The settlement was negotiated through the Residential Mortgage-Backed Securities Working Group, a joint state and federal working group formed in 2012 and co-chaired by New York State Attorney General Eric Schneiderman.
The agreement, according to a release from Schneiderman's office, is the largest settlement with a single entity in American history. The settlement, which took months to hammer out, leaves open the possibility of criminal prosecutions for bank executives and employees.
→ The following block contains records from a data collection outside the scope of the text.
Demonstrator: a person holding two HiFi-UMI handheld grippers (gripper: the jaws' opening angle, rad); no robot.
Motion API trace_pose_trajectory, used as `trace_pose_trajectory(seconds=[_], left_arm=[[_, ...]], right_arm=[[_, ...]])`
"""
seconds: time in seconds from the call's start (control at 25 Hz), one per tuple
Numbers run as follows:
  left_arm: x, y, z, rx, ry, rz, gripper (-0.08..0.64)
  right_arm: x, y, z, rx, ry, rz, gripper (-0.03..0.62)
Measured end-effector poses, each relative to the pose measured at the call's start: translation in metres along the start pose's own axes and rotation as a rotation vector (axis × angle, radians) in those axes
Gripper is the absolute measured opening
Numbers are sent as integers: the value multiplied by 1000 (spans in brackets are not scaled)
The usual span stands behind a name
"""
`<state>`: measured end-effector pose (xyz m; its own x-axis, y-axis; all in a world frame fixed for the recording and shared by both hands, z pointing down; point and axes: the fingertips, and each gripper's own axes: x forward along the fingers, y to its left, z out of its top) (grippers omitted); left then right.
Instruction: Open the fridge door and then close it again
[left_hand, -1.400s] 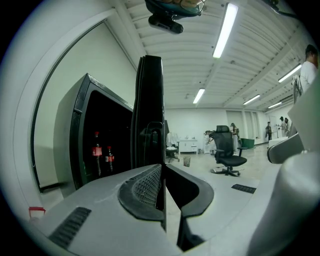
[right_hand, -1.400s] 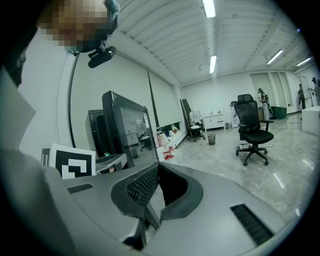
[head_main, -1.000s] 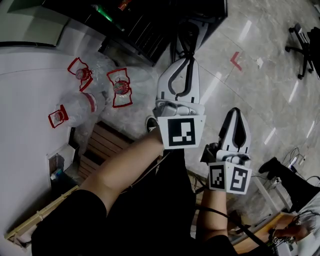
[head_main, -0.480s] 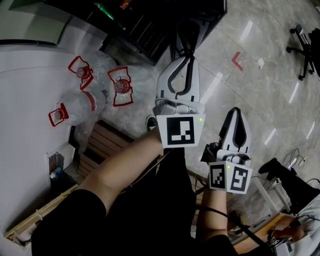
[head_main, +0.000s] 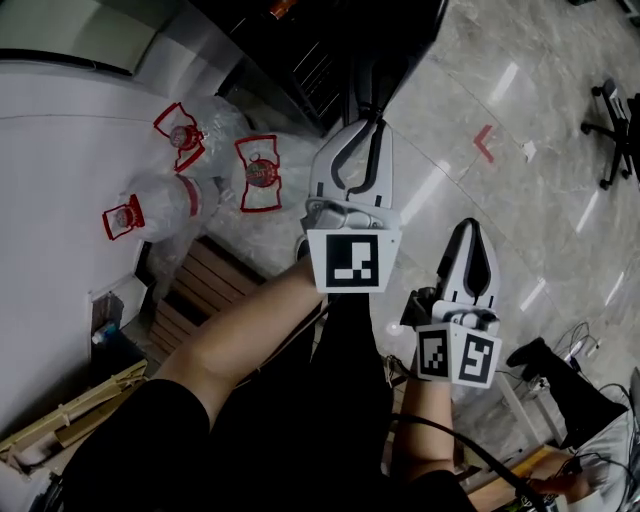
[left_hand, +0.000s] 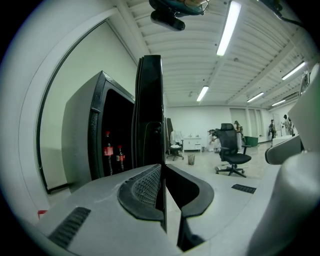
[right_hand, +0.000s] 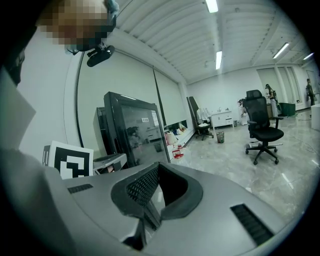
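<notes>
Your left gripper (head_main: 368, 124), jaws together, points at the open fridge door (left_hand: 150, 110) edge, upper centre — right gripper (head_main: 474, 228), lower right, likewise closed and empty.

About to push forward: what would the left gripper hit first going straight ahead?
Most likely the edge of the open fridge door, dead ahead of the left gripper, whose jaws are shut; depth is unclear.

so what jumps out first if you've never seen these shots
The black fridge door stands open, edge-on right ahead of the left gripper, with red-labelled bottles on view inside the fridge. In the head view, clear jugs with red handles lie on the floor at the left.
</notes>
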<state>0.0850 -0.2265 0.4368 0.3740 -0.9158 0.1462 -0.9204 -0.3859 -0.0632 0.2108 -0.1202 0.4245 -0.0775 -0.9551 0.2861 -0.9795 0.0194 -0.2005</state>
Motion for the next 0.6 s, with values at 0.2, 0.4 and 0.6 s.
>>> trace_pose_trajectory(seconds=[0.2, 0.4, 0.6], left_arm=[[-1, 38, -1, -12, 3, 48, 31], [1, 75, -4, 4, 5, 91, 31], [5, 101, -8, 14, 4, 114, 32]], right_arm=[[18, 27, 6, -15, 4, 59, 15], [32, 46, 6, -26, 11, 98, 15], [42, 57, 4, -33, 19, 119, 15]])
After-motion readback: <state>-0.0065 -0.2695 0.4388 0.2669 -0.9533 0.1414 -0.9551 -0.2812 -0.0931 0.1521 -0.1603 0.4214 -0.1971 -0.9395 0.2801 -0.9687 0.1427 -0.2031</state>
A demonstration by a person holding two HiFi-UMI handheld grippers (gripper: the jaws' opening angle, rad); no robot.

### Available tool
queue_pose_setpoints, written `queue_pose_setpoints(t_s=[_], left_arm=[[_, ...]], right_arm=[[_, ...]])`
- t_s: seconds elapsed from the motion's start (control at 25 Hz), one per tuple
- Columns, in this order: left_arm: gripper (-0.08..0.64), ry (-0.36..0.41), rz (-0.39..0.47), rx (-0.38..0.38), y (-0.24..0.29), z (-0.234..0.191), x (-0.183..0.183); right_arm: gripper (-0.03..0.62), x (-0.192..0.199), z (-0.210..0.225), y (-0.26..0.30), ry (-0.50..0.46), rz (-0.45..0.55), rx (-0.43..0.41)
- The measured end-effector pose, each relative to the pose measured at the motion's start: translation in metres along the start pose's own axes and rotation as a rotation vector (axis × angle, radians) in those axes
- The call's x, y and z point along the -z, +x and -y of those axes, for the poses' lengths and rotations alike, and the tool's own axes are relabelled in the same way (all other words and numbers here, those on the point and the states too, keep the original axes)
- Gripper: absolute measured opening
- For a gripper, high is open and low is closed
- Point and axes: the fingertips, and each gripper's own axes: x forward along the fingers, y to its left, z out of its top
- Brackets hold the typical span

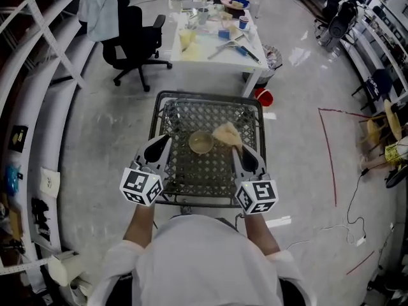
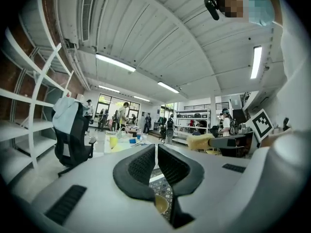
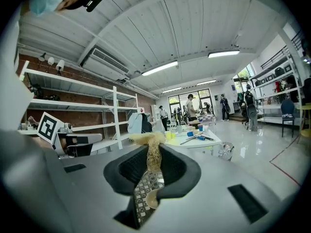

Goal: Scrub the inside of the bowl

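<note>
Scrubbing looks not yet begun: the right tool (image 1: pixel 236 150) grasps a scrubber (image 1: pixel 227 134) beside the bowl (image 1: pixel 201 143), which sits unheld just ahead of the clenched, empty left tool (image 1: pixel 167 140).

Bright, even indoor light; fisheye views.
Ceiling strip lights (image 2: pixel 115 62) and far windows (image 2: pixel 106 100) light the room. The glossy floor (image 1: pixel 299 56) shows glare, shadows are soft, straight lines bend at the edges, and gripper-view corners go black.

Beige bowl (image 1: pixel 201 143), straw-yellow scrubber (image 1: pixel 227 134), table (image 1: pixel 191 174) patterned grey and white
</note>
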Motion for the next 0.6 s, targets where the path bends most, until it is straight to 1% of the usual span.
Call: queue_pose_setpoints(t_s=[0.2, 0.36, 0.6], left_arm=[[0.041, -0.005, -0.014, 0.047, 0.014, -0.014, 0.001], [0.043, -0.019, -0.021, 0.07, 0.024, -0.015, 0.005], [0.042, -0.034, -0.03, 0.061, 0.039, -0.015, 0.005]], right_arm=[[0.077, 0.001, -0.003, 0.009, 0.007, -0.002, 0.047], [0.077, 0.003, 0.003, 0.013, 0.007, -0.017, 0.067], [0.077, 0.0, 0.015, 0.025, 0.005, -0.033, 0.052]])
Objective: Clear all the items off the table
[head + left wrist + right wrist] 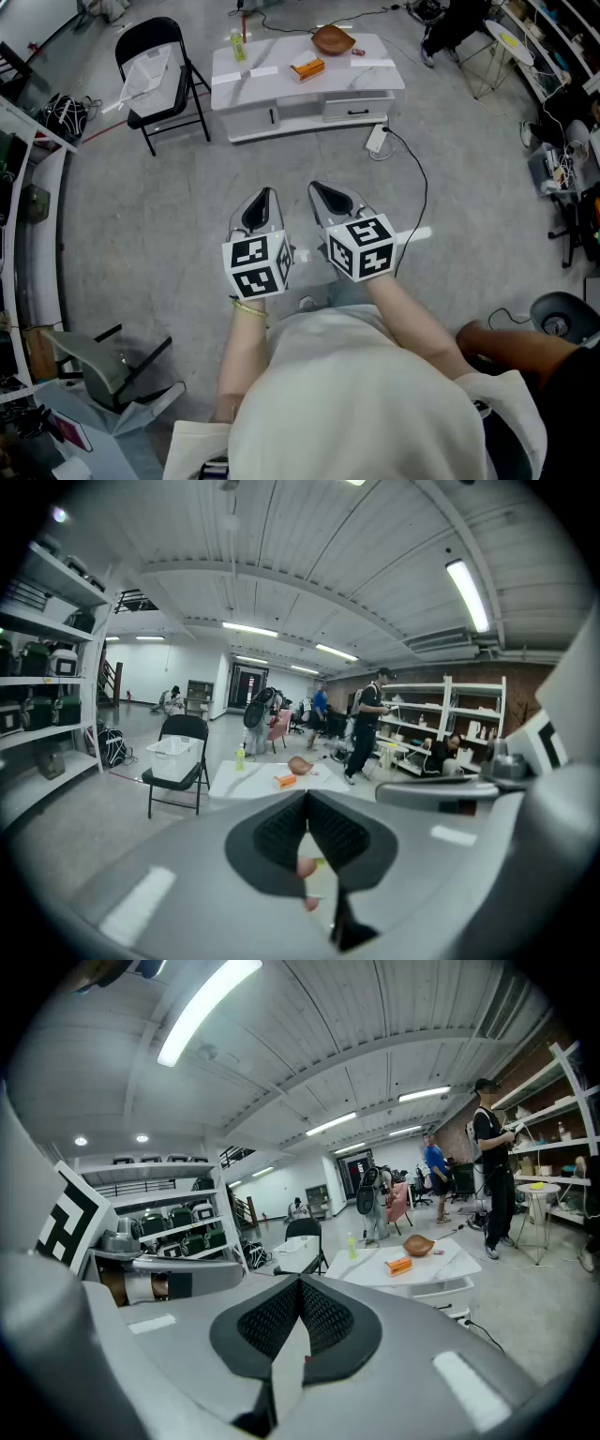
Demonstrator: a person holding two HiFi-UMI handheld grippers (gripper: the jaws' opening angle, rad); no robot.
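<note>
Here, any print on the orange box (307,68) and on the label of the green bottle (238,44) is too small to read. The low white table (370,77), well ahead of the person, bears four things: one bottle, one orange box, one brown bowl (333,40) and one small pink item (359,52). The left gripper (263,202) and the right gripper (323,195) hang side by side over the floor, well short of the table, each with its jaws pressed together on nothing.
</note>
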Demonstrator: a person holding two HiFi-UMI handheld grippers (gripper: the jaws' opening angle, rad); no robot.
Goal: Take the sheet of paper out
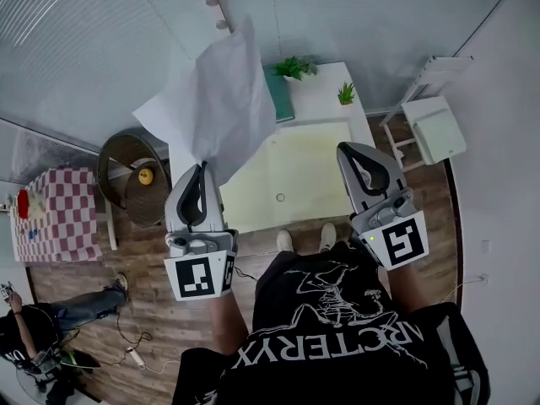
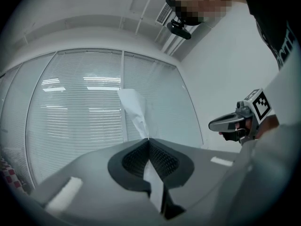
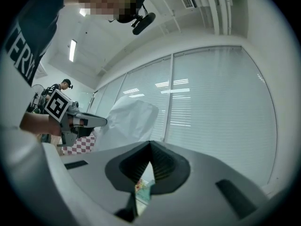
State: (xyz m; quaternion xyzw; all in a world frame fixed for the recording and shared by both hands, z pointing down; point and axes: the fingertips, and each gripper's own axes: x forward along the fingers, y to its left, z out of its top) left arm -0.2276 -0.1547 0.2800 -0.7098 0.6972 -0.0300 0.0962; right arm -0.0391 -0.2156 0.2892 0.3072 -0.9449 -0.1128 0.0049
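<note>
Fingers (image 2: 162, 160) of left gripper (image 2: 149, 141): pressed together, pinching the sheet of paper (image 1: 213, 99) by its bottom corner.
Sheet of paper: lifted in the air, rising crumpled above those fingertips, over the left edge of the table (image 1: 329, 112).
Right gripper (image 3: 150, 145): fingers closed on nothing, well apart from the paper.
</note>
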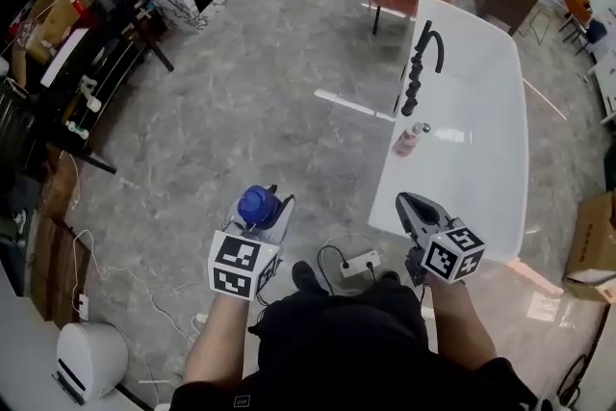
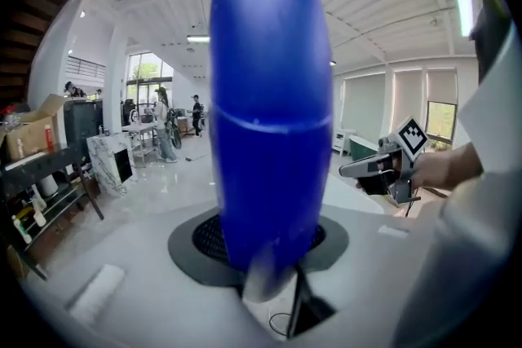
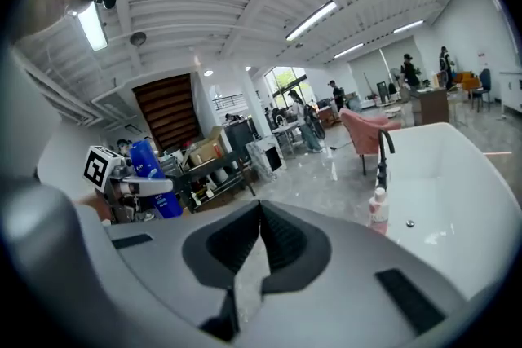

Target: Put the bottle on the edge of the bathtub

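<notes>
A: Where is the blue bottle?

B: The blue bottle (image 2: 269, 94) sits roughly upright between the jaws of the left gripper (image 1: 272, 213), which pinch it from both sides. It hangs over the grey floor (image 1: 250, 101), well apart from the tub (image 1: 481, 101).

A: And the other claw?

B: The right gripper (image 3: 259, 212) has its jaws pressed together with nothing between them. It is held near the tub's near end.

A: Anything on the tub's edge?

B: A pink bottle (image 1: 410, 140) is on the rim, just beside the black tap (image 1: 422, 63).
</notes>
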Motion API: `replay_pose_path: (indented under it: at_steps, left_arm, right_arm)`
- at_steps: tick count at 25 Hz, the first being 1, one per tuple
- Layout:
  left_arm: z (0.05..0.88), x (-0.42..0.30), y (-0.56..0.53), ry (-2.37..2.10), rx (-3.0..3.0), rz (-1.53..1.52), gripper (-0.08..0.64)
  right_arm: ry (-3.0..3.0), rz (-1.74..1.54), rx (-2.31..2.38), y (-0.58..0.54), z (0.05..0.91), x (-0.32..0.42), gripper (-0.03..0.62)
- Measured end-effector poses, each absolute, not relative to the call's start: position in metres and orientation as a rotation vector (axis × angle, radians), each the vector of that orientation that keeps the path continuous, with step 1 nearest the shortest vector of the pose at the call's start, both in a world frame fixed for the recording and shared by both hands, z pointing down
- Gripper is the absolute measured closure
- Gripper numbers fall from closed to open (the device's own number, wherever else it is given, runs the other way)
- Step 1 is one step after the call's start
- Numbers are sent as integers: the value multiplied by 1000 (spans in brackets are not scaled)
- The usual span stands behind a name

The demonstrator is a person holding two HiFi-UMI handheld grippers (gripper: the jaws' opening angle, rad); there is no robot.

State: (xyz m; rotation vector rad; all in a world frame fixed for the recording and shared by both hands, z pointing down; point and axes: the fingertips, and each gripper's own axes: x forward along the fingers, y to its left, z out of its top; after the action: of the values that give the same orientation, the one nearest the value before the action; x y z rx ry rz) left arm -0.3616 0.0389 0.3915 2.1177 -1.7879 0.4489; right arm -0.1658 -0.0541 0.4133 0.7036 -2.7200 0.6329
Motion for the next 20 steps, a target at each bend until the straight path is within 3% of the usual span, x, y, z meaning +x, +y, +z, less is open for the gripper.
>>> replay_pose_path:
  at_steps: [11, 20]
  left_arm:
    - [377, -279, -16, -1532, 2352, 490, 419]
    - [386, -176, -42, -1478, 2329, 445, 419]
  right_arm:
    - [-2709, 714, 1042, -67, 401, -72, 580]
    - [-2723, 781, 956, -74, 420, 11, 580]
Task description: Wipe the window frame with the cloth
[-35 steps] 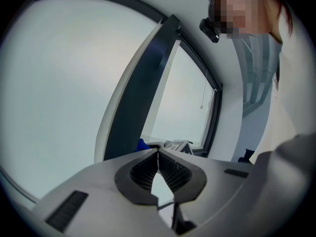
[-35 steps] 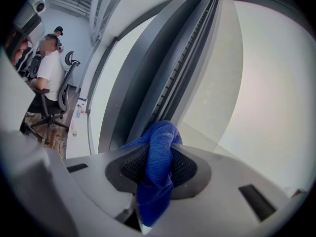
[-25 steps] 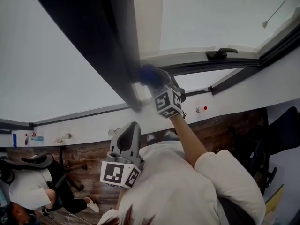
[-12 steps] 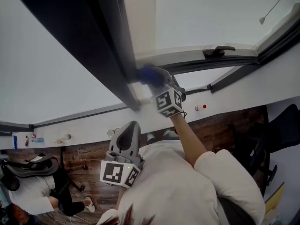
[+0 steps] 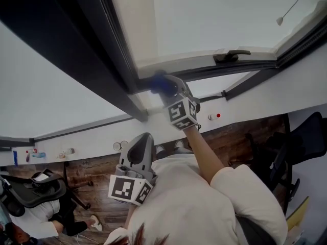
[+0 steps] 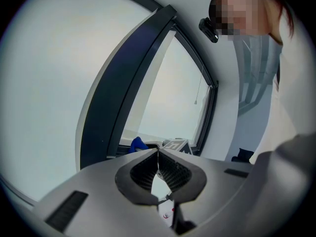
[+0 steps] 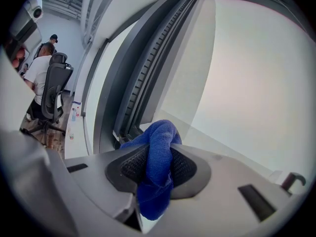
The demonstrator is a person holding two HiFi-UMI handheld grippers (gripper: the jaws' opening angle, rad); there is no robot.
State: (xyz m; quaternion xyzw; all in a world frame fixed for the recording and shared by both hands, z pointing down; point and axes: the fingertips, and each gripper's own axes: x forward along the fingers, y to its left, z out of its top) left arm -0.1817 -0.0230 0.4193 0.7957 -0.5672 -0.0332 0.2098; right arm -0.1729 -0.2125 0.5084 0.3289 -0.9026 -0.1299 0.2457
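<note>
A blue cloth [image 7: 157, 154] is bunched between the pads of my right gripper [image 7: 161, 148], which is shut on it. In the head view that gripper [image 5: 171, 90] presses the cloth [image 5: 161, 82] into the corner where the dark upright window frame [image 5: 115, 75] meets the lower rail [image 5: 214, 73]. The frame [image 7: 140, 78] runs up and away just past the cloth. My left gripper [image 5: 144, 138] hangs lower, near the person's chest, away from the frame. Its jaws [image 6: 158, 151] are shut with nothing in them, and beyond them the cloth [image 6: 138, 143] shows.
A black window handle [image 5: 229, 56] sits on the rail to the right. Below runs a white sill [image 5: 92, 137] with small bottles [image 5: 31, 154]. A blind cord [image 5: 280, 20] hangs at top right. A seated person [image 5: 30, 213] is at lower left, a black chair [image 5: 306, 137] at right.
My right gripper has slid the cloth a little along the lower rail toward the handle. The view has shifted, showing more of the dark upright. The left gripper has barely moved in the picture.
</note>
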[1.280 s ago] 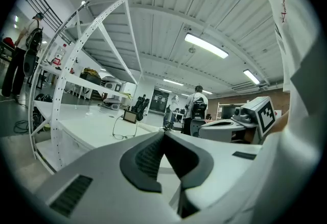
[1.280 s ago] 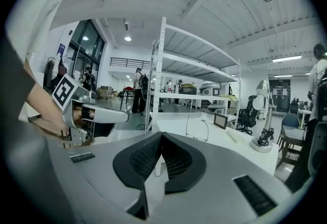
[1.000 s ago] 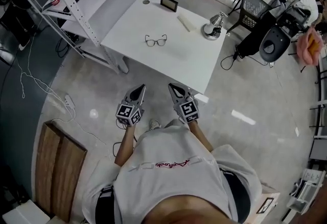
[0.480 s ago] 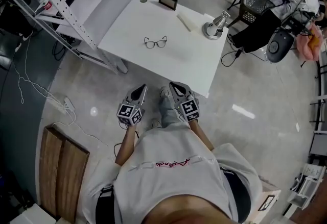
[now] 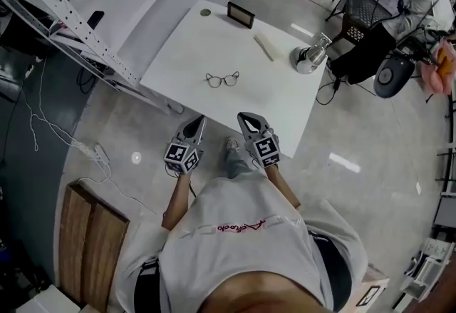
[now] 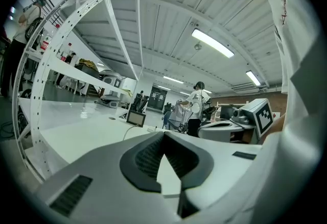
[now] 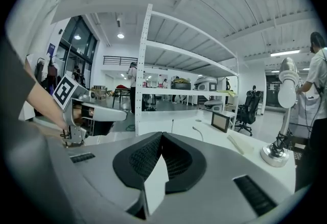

As part of the settlement, JP Morgan will pay $9 billion while providing an additional $4 billion in consumer relief, including donation of foreclosed properties to land banks and new mortgage loans to low income families hurt by the financial crisis. New York will receive $1 billion, including $613 million in cash, which include mortgage modifications for those facing foreclosure.
As part of the settlement, JPMorgan had to admit its employees repeatedly misled investors and the public. Employees routinely bundled toxic loans into securities and misled investors, which greatly contributed to the financial crisis, Schneiderman said. As homeowners defaulted on their mortgages, the value of the risky securities plummeted and unsuspecting investors lost money.
“We refused to allow systemic frauds that harmed so many New York homeowners and investors to simply be forgotten, and as a result we’ve won a major victory today in the fight to hold those who caused the financial crisis accountable,” he said in a statement.
President Barack Obama announced the RMBS working group in his 2012 state of the union address. The group, which is co-chaired by Schneiderman is comprised of the Department of Justice and several state law enforcement officials.